But is this circularity, or might it be something akin to the idea of momentum investing? Furthermore, what was the first mover starting the rise in stock prices in 2009? Was it just hope or was it anticipation of a growing economy? Are there times when stock prices are not actually forecasting economic conditions in the near future; but they are actually creating the capital that stimulates the economy; and hence creating a kind of self-fulfilling prophecy?

So which is it: Are capital markets leading economic indicators or are they leading economic funding for growth? Is it both? Is it sometimes one or the other?

“Nobody goes there anymore; it’s too crowded.” ~ Yogi Berra

This brings to my curious mind another question, which may bring up other questions: If you think the economy is headed for a double-dip recession, and therefore investors are “wrong” for buying into long positions of stock, might this seemingly poor judgment end up fulfilling its own prophecy by enabling economic growth, making these supposed foolish optimists “right” for buying now?

As Barry has said here at TBP before, the crowd is “right” most of the time.

Also, perhaps part of a greater-known investing mantra, “Don’t fight the Fed,” may help answer some of my questions here today: With Greenspan’s statement that stock prices “will do more to stimute the economy,” he implicates the Fed’s wink-wink relationship with Wall Street; to provide fuel for capital markets, which indirectly fuels the growth of the US Economy.

Or perhaps Ben Graham answers some of my questions in his famous assertion: “In the short run, the market is a voting machine but in the long run it is a weighing machine.”

“True wisdom comes to each of us when we realize how little we understand about life, ourselves, and the world around us.” ~ Socrates

Please share your wisdom. I reserved this post idea specifically for you, Barry’s readers, because I knew you would provide a diverse array of wise, educational and/or colorful comments…

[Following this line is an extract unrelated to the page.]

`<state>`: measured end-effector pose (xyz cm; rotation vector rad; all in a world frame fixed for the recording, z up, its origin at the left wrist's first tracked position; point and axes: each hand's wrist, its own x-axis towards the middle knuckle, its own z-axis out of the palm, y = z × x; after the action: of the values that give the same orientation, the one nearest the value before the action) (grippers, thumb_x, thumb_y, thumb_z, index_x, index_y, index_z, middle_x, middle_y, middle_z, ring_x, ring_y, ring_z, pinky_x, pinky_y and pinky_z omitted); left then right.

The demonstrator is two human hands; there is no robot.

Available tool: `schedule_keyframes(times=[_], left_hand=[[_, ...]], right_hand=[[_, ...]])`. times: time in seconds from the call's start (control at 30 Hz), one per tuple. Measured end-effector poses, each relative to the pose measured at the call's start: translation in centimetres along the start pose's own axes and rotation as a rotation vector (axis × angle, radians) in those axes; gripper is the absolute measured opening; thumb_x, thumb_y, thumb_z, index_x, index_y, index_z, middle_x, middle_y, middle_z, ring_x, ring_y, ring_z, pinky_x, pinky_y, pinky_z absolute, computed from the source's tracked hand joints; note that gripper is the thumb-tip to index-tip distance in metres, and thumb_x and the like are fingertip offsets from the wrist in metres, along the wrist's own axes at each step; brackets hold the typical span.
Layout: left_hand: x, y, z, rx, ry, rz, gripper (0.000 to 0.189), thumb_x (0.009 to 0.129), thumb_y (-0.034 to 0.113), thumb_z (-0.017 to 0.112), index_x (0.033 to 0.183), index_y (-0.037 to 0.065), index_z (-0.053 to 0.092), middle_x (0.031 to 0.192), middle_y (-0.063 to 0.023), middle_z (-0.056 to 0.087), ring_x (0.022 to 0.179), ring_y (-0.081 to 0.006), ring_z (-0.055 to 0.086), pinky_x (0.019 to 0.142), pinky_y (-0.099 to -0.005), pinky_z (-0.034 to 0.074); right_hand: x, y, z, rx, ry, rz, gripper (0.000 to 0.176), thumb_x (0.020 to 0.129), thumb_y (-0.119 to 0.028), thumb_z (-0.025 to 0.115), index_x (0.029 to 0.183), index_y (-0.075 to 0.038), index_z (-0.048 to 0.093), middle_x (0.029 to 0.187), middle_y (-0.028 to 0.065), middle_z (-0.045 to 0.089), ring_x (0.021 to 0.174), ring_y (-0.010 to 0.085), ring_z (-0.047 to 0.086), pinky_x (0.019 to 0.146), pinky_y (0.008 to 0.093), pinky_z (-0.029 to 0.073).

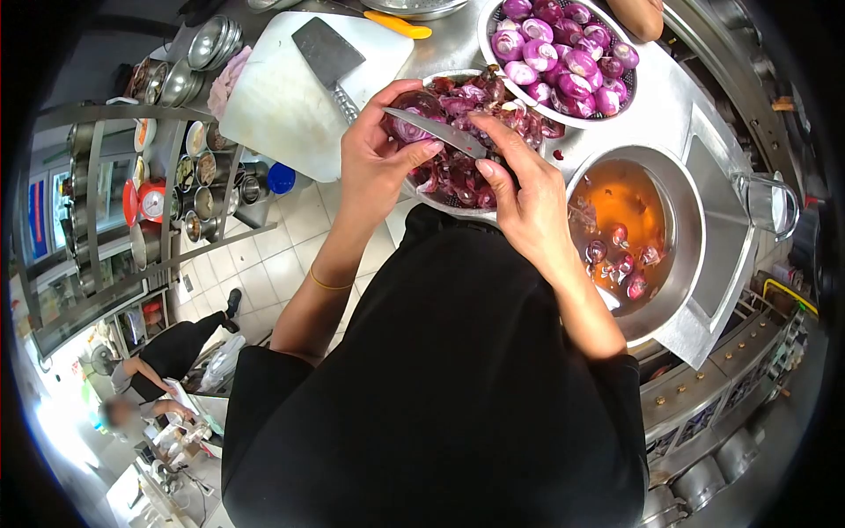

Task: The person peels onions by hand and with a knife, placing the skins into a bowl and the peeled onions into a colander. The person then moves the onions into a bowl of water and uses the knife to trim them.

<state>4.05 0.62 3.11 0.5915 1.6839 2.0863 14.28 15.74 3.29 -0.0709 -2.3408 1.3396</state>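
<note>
My left hand [374, 154] is closed around a red onion [410, 130], its thumb along the near side. In my right hand [532, 189] is a knife [440, 131]; its blade lies across the onion and its handle is hidden by my fingers. Directly below both hands sits a perforated bowl of onion skins [453, 183], dark red and papery. Beyond it a white colander [629, 104] holds many peeled red onions [572, 62]. To the right, several unpeeled onions [597, 253] float in brownish water inside a large metal pot [691, 224].
A cleaver [327, 51] rests on a white cutting board [273, 110] at the left. An orange handle [398, 24] lies behind it. Another person's arm [641, 16] shows beside the colander. A second person [172, 356] stands at a far counter. A sink edge [717, 167] borders the pot.
</note>
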Motion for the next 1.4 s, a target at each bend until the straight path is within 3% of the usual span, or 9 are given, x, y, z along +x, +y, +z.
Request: schedule_keyframes(times=[0.23,0.47,0.53,0.57,0.87,1.03,1.27,1.37,1.4], left_hand=[[-0.1,0.1,1.0,0.032,-0.009,0.014,0.057,0.073,-0.009,0.068,0.125,-0.002,0.046,0.11,-0.0074,0.057,0.098,-0.012,0.056,0.086,-0.0252,0.047],[-0.4,-0.9,1.2,0.111,-0.017,0.061,0.057,0.075,-0.004,0.07,0.126,-0.005,0.045,0.115,-0.0092,0.055,0.102,-0.0135,0.055,0.088,-0.0265,0.046],[-0.4,-0.9,1.1,0.152,-0.024,0.104,0.057,0.076,-0.001,0.071,0.126,-0.007,0.044,0.118,-0.0105,0.054,0.104,-0.0146,0.054,0.09,-0.0272,0.045],[-0.3,-0.8,1.2,0.115,-0.037,0.101,0.059,0.075,-0.002,0.071,0.127,-0.004,0.044,0.118,-0.01,0.054,0.105,-0.0148,0.054,0.091,-0.0277,0.045],[-0.5,-1.6,-1.0,-0.336,-0.064,-0.052,0.067,0.077,0.005,0.07,0.134,0.003,0.035,0.12,-0.0111,0.051,0.104,-0.0169,0.053,0.088,-0.0285,0.044],[0.0,-1.5,-2.2,-0.736,-0.092,-0.148,0.054,0.089,0.02,0.059,0.134,0.004,0.034,0.116,-0.0112,0.054,0.092,-0.0175,0.053,0.079,-0.0308,0.042],[0.0,-2.4,-1.4,-0.421,0.075,-0.147,0.045,0.09,0.017,0.058,0.129,0.001,0.042,0.11,-0.009,0.056,0.09,-0.0167,0.054,0.075,-0.0294,0.043],[0.2,-2.1,-1.4,-0.384,-0.025,-0.157,0.045,0.09,0.018,0.059,0.128,-0.002,0.044,0.106,-0.0082,0.057,0.088,-0.0158,0.054,0.073,-0.029,0.043],[0.2,-2.0,-1.4,-0.405,-0.049,-0.162,0.045,0.09,0.018,0.059,0.128,-0.003,0.044,0.106,-0.0082,0.057,0.088,-0.0155,0.054,0.073,-0.0288,0.043]], right_hand=[[-0.2,0.3,0.8,-0.019,0.017,0.017,0.042,0.084,-0.002,0.056,0.124,-0.013,0.055,0.081,0.0127,0.06,0.066,0.032,0.058,0.061,0.0404,0.046],[0.4,0.0,0.7,-0.063,-0.061,0.119,0.038,0.086,0.0,0.054,0.122,-0.013,0.06,0.075,0.0104,0.058,0.063,0.0254,0.058,0.06,0.0369,0.046],[1.1,0.8,1.6,0.402,0.098,0.121,0.035,0.089,0.0,0.051,0.122,-0.009,0.06,0.079,0.0056,0.062,0.066,0.0145,0.058,0.063,0.0334,0.045],[1.0,0.5,0.7,0.505,0.033,0.341,0.032,0.093,-0.002,0.049,0.123,-0.005,0.058,0.075,0.0001,0.059,0.066,0.0059,0.051,0.061,0.0273,0.042],[0.6,3.8,0.3,0.852,0.144,0.654,0.034,0.095,-0.01,0.047,0.129,-0.006,0.053,0.066,-0.005,0.046,0.054,0.0036,0.036,0.047,0.0167,0.027],[-0.2,5.3,0.7,0.435,-0.195,0.563,0.047,0.094,-0.006,0.048,0.14,-0.01,0.039,0.066,-0.002,0.042,0.062,0.0073,0.04,0.061,0.0204,0.037],[0.1,2.7,0.6,0.484,-0.118,0.318,0.051,0.092,-0.004,0.05,0.14,-0.009,0.036,0.068,-0.001,0.04,0.064,0.0079,0.038,0.064,0.0206,0.037],[0.6,1.6,0.1,0.28,-0.182,0.181,0.044,0.091,-0.008,0.051,0.135,-0.009,0.044,0.111,0.0153,0.062,0.104,0.0251,0.061,0.091,0.0322,0.044],[0.7,1.5,0.2,0.28,-0.178,0.182,0.044,0.091,-0.008,0.051,0.135,-0.009,0.044,0.111,0.0153,0.062,0.104,0.0251,0.061,0.091,0.0322,0.044]])
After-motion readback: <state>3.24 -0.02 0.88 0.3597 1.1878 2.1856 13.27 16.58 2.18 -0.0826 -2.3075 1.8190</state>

Posted By Kent Thune On August 5, 2010

Cumberland Investment Advisors claims to be in love with this market and fully invested. I thought this was an interesting read regarding the upcoming FED meeting on August 10th………….Drama at the Fed meeting? – August 6, 2010
The forthcoming Fed meeting (August 10) is likely to feature an internal debate. We MAY see some evidence of it in the statement released after the meeting’s conclusion. We will not know the intricate details for years.
The debate is on four levels.

The first is, do we do something because deflation risk is rising and the economy is weakening, or do we wait for more “incoming data” before taking any action?

The second issue is, if we do something what should we do? Buy replacement mortgages for those maturing? This could be over $300 billion between now and the end of 2011. Buy more short-term treasury bills? Buy more long-term treasury bonds? Use some other type of special easing program? How large can our balance sheet be?

The third issue is, what do we say to the world about our policy and how do we say it? This language issue has become critical. Financial agents now dissect every word of the Fed’s statements. The term “extended period” seems to mean a length of time of at least four FOMC meetings, or about a half year or longer.

The fourth issue is somewhat technical, but very important. The classic structure for the Fed’s monetary policy construction is to have a corridor of interest rates. The policy rate is in the middle, the penalty rate is the highest, and the interbank trading rate is the lowest. That is the structure applied in most places in the world, as well. In the US, the policy rate is currently defined as zero to 0.25%. The interbank rate is trading below the 0.25%. The penalty rate is well above 0.25% and is little used by the banking system today. One of the reasons that the Fed Funds (interbank) rate is so low is that the GSEs are sellers of Fed Funds and that selling drives the Fed Funds rate lower than it otherwise might be. Banks elect to deposit their excess reserves with the Fed for a 0.25% return rather than sell their excess reserves to each other at a lower rate. This construction influences other market pricing like the swap rates, and that is distorting behavior by financial market agents. The Fed could alter this by lowering the rate they will pay banks for excess reserves, raising the Fed Funds rate to a level above the excess reserve rate, altering the term of the reserve deposit rate, or some combination of actions.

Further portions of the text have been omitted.